Just wanted to inform you of the new Danish Aikido federation: Danish Aikido Federation .

Their mission can be read here: The how and why's for Danish Aikido federation 


/Yari


----------



## arnisador (Jul 7, 2005)

Good luck to the D.A.F.!


----------



## hardheadjarhead (Jul 7, 2005)

Denmark rocks.  I just love your country.  My wife and I want to get back there some day.


Good luck with your federation.



Regards,


Steve


----------



## Datu Tim Hartman (Jul 7, 2005)

Yari-

How are things going?

Tim Hartman


----------



## Yari (Jul 8, 2005)

Thanks All.

I'm nothing but a mere user in the great picture of things, but I'm hoping this is a positiv step forward.
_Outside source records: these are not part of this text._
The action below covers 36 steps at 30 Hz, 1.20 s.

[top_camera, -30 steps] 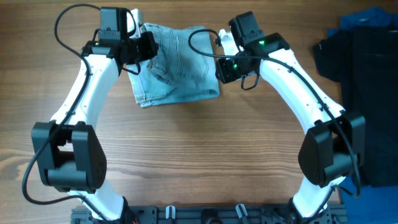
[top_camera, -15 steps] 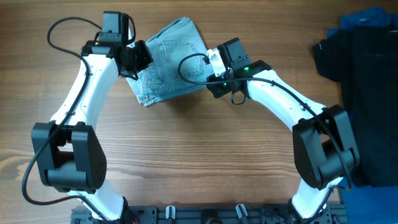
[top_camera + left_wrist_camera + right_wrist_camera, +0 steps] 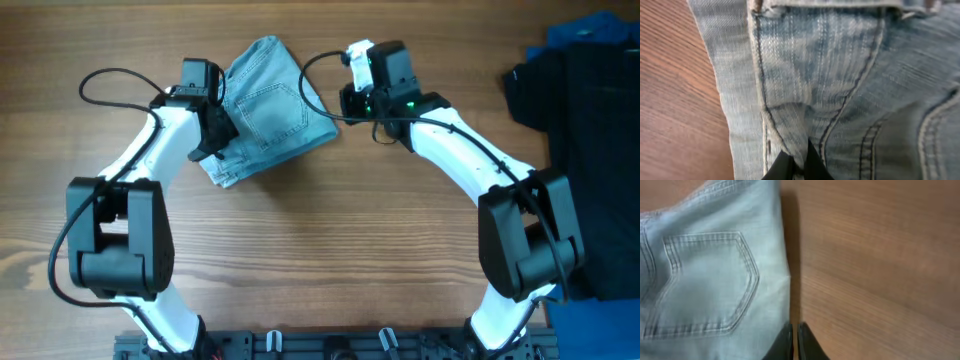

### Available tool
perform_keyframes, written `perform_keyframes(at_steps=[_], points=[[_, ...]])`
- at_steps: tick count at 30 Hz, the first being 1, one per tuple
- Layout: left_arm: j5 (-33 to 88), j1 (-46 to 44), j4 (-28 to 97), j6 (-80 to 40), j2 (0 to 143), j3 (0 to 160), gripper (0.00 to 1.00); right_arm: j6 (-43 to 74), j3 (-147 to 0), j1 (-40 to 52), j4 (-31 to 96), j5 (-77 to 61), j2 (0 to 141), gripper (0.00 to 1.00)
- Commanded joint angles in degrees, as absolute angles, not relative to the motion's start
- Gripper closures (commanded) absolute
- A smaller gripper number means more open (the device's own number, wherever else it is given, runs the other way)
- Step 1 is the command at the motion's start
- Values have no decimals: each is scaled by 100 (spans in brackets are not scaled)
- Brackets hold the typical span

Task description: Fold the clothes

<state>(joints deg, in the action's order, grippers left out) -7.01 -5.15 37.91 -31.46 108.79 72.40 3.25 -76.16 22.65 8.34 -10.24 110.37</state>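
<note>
The light blue denim shorts (image 3: 268, 108) lie folded and turned at an angle at the table's back centre, a stitched back pocket facing up. My left gripper (image 3: 216, 128) is at their left edge, shut on a pinched ridge of denim (image 3: 799, 162) next to a seam. My right gripper (image 3: 347, 100) sits at the shorts' right edge. Its fingers (image 3: 795, 341) are shut with nothing seen between them, over bare wood just beside the cloth edge (image 3: 782, 280). The pocket (image 3: 705, 285) shows in the right wrist view.
A black garment (image 3: 590, 150) lies along the table's right side. Dark blue cloth shows at the back right corner (image 3: 590, 30) and the front right (image 3: 612, 330). The wooden table (image 3: 330, 230) stretches in front of the shorts.
The shorts have swung and shifted left and lie flatter. My right gripper let go and drew back up to their right edge. My left gripper moved down and right, still holding the denim.
</note>
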Motion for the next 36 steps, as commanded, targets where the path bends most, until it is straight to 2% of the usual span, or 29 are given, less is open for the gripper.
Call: perform_keyframes(at_steps=[1, 6, 8, 11, 15, 17, 23, 27, 31, 36], points=[[-1278, -499, 3503, -3262, 11260, 6879, 96, 445, -7664, 2285, 64, -1103, 11026, 96], [-1315, -506, 3030, -2176, 11843, 6866, 96, -565, -7660, 2290, -419, -1297, 11041, 95], [-1382, -650, 2823, -1616, 11987, 6866, 96, -753, -7660, 2285, -447, -972, 11041, 96], [-2233, -1179, 2801, -1232, 12116, 6866, 96, -762, -7660, 2272, -552, -574, 11041, 96], [-2753, -2040, 3142, -1538, 12154, 6866, 96, -760, -7660, 2252, -952, -593, 11078, 96], [-2668, -2078, 3277, -1907, 12154, 6866, 96, -746, -7660, 2217, -1135, -589, 11203, 96], [-2515, -2276, 3363, -1422, 12154, 6860, 96, -760, -7660, 1931, -934, -974, 11229, 96], [-2473, -2126, 3448, -2814, 12154, 6858, 96, -733, -7660, 1953, -668, -2281, 11354, 96], [-1573, -1627, 3391, -2902, 12140, 6864, 96, -991, -7660, 1970, -274, -2711, 12053, 96], [10, -976, 3402, -2779, 12075, 6864, 96, -1057, -7695, 2047, -362, -3225, 12241, 96]])
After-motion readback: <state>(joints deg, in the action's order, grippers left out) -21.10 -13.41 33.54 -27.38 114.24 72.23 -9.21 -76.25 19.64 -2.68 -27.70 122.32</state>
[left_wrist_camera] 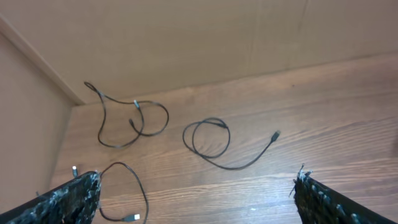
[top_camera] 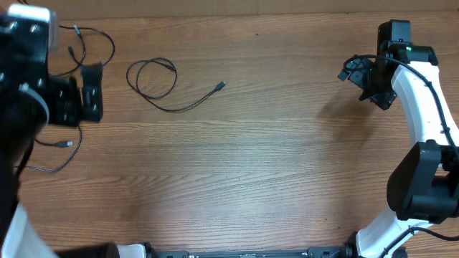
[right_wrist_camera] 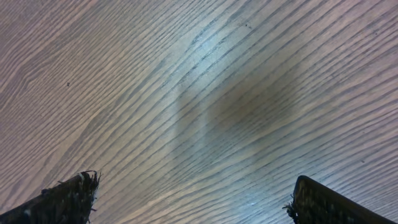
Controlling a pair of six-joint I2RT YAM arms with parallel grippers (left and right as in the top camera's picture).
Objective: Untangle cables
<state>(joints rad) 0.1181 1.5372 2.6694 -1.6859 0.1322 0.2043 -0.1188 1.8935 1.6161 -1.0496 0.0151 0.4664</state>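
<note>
Three thin black cables lie apart on the wooden table at the left. One (top_camera: 100,33) loops at the back left, one (top_camera: 176,110) forms a loop with a tail and plug toward the centre, and one (top_camera: 66,145) curves at the left edge. The left wrist view shows the back cable (left_wrist_camera: 137,118), the middle loop (left_wrist_camera: 214,121) and the near cable (left_wrist_camera: 140,186) with its silver plug. My left gripper (top_camera: 84,93) (left_wrist_camera: 198,180) is open and empty, above the near cable. My right gripper (top_camera: 366,82) (right_wrist_camera: 194,183) is open and empty over bare wood at the far right.
A beige wall (left_wrist_camera: 186,37) borders the table's back edge and the left side. The wooden tabletop (top_camera: 272,158) stretches between the two arms. The right arm's white base (top_camera: 401,215) stands at the front right.
</note>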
Denmark is great, and life is good. 

/Yari


----------



## Simon Curran (Jul 9, 2005)

Yari said:
			
		

> Denmark is great, and life is good.
> 
> /Yari


At least we are getting some summer this year...


----------



## Yari (Jul 9, 2005)

Simon Curran said:
			
		

> At least we are getting some summer this year...



Jeps, and I just started vacation...... great timing... So Simon were in Denmark are you from? I'm living in Århus.

/Yari


----------



## Simon Curran (Jul 10, 2005)

Yari said:
			
		

> Jeps, and I just started vacation...... great timing... So Simon were in Denmark are you from? I'm living in Århus.
> 
> /Yari


Not too far away, Haderslev here (I'm not from here, I'm English, but I've lived here for a few years now)
Go' Ferie!  (Have a good holiday for the none Danish speakers)


----------



## ciondk (Jul 26, 2005)

Its great to have an aikido federation in Denmark!...just a shame there is no club near me though, maybe I will get lucky one day though and a club will pop up near me.


----------



## Yari (Jul 31, 2005)

Were are you from in Denmark?


/Yari


----------